[Start of section]

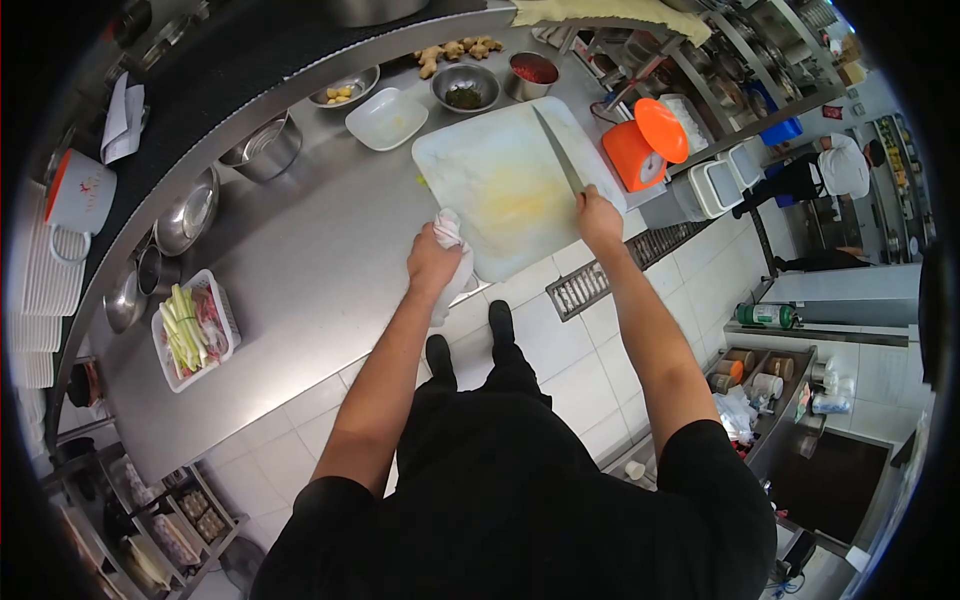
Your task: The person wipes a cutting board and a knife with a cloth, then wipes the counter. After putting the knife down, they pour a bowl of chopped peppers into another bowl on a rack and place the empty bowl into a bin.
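A white cutting board with a yellowish stain lies on the steel counter. My right hand is closed round the handle of a large knife, whose blade lies over the board's right part and points away from me. At the board's left edge, my left hand grips a white cloth, which hangs down by the counter's front edge. Which fingers press the cloth is partly hidden.
An orange scale stands right of the board. Behind it are bowls, a white dish and ginger. A basket of cut stalks sits on the left of the counter. A co-worker stands far right.
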Demonstrator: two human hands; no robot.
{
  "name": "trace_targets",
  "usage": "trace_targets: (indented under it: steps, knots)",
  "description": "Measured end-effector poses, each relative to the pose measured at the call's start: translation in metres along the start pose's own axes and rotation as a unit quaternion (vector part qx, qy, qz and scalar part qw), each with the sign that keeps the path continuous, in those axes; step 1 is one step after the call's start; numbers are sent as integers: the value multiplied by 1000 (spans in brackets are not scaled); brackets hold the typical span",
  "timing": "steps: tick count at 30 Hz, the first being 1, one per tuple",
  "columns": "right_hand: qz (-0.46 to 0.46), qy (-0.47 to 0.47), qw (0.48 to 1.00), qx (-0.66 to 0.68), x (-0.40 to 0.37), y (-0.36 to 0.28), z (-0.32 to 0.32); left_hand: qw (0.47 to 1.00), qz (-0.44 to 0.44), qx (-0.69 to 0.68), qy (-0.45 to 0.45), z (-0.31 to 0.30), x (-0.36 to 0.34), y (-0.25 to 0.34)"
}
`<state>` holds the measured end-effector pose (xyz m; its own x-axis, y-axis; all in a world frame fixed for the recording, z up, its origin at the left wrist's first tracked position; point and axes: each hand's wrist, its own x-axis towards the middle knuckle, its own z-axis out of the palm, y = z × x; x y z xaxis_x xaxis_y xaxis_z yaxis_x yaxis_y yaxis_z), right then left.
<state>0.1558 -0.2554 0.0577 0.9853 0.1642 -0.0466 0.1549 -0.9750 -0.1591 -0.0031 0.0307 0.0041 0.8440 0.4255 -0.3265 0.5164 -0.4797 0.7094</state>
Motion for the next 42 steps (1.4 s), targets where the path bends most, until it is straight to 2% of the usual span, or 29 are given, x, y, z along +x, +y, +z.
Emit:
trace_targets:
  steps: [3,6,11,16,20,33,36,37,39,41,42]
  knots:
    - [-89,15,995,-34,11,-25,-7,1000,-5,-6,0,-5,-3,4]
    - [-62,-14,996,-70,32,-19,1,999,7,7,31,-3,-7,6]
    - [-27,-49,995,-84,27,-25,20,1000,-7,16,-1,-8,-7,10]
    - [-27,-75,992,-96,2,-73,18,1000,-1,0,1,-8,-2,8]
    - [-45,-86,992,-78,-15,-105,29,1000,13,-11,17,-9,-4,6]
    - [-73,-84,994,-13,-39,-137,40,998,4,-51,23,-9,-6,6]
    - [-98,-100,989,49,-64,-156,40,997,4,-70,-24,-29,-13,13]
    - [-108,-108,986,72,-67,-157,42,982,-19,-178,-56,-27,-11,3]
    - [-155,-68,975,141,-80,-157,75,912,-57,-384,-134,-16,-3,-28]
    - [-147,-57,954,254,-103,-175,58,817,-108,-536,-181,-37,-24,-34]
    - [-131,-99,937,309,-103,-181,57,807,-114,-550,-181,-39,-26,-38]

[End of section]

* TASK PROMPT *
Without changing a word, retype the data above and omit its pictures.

* TASK RESULT *
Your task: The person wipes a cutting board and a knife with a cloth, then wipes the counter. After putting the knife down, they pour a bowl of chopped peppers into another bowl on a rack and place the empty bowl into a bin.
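A white cutting board with a yellowish stain lies on the steel counter. My right hand is closed round the handle of a large knife, whose blade lies over the board's right part and points away from me. At the board's left edge, my left hand grips a white cloth, which hangs down by the counter's front edge. Which fingers press the cloth is partly hidden.
An orange scale stands right of the board. Behind it are bowls, a white dish and ginger. A basket of cut stalks sits on the left of the counter. A co-worker stands far right.
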Demonstrator: two human hands; no robot.
{
  "name": "trace_targets",
  "usage": "trace_targets: (indented under it: steps, knots)",
  "description": "Measured end-effector poses, each relative to the pose measured at the call's start: translation in metres along the start pose's own axes and rotation as a unit quaternion (vector part qx, qy, qz and scalar part qw), each with the sign that keeps the path continuous, in those axes; step 1 is one step after the call's start; numbers are sent as integers: the value multiplied by 1000 (spans in brackets are not scaled); brackets hold the typical span",
  "timing": "steps: tick count at 30 Hz, the first being 1, one per tuple",
  "columns": "right_hand: qz (-0.46 to 0.46), qy (-0.47 to 0.47), qw (0.48 to 1.00), qx (-0.66 to 0.68), x (-0.40 to 0.37), y (-0.36 to 0.28), z (-0.32 to 0.32); left_hand: qw (0.47 to 1.00), qz (-0.44 to 0.44), qx (-0.69 to 0.68), qy (-0.45 to 0.45), z (-0.31 to 0.30), x (-0.36 to 0.34), y (-0.25 to 0.34)"
}
`<state>` holds the measured end-effector pose (xyz m; its own x-axis, y-axis; all in a world frame fixed for the recording, z up, its origin at the left wrist's first tracked position; point and axes: each hand's wrist, its own x-axis towards the middle knuckle, its own z-axis out of the palm, y = z × x; x y z xaxis_x xaxis_y xaxis_z yaxis_x yaxis_y yaxis_z), right then left.
<state>0.1558 -0.2554 0.0577 0.9853 0.1642 -0.0466 0.1549 -0.9750 -0.1591 -0.0031 0.0307 0.0041 0.8440 0.4255 -0.3265 0.5164 -0.4797 0.7094</state>
Motion for the next 42 steps (1.4 s), targets where the path bends most, until it is straight to 2% of the usual span, or 29 are given, x, y, z along +x, +y, +z.
Emit:
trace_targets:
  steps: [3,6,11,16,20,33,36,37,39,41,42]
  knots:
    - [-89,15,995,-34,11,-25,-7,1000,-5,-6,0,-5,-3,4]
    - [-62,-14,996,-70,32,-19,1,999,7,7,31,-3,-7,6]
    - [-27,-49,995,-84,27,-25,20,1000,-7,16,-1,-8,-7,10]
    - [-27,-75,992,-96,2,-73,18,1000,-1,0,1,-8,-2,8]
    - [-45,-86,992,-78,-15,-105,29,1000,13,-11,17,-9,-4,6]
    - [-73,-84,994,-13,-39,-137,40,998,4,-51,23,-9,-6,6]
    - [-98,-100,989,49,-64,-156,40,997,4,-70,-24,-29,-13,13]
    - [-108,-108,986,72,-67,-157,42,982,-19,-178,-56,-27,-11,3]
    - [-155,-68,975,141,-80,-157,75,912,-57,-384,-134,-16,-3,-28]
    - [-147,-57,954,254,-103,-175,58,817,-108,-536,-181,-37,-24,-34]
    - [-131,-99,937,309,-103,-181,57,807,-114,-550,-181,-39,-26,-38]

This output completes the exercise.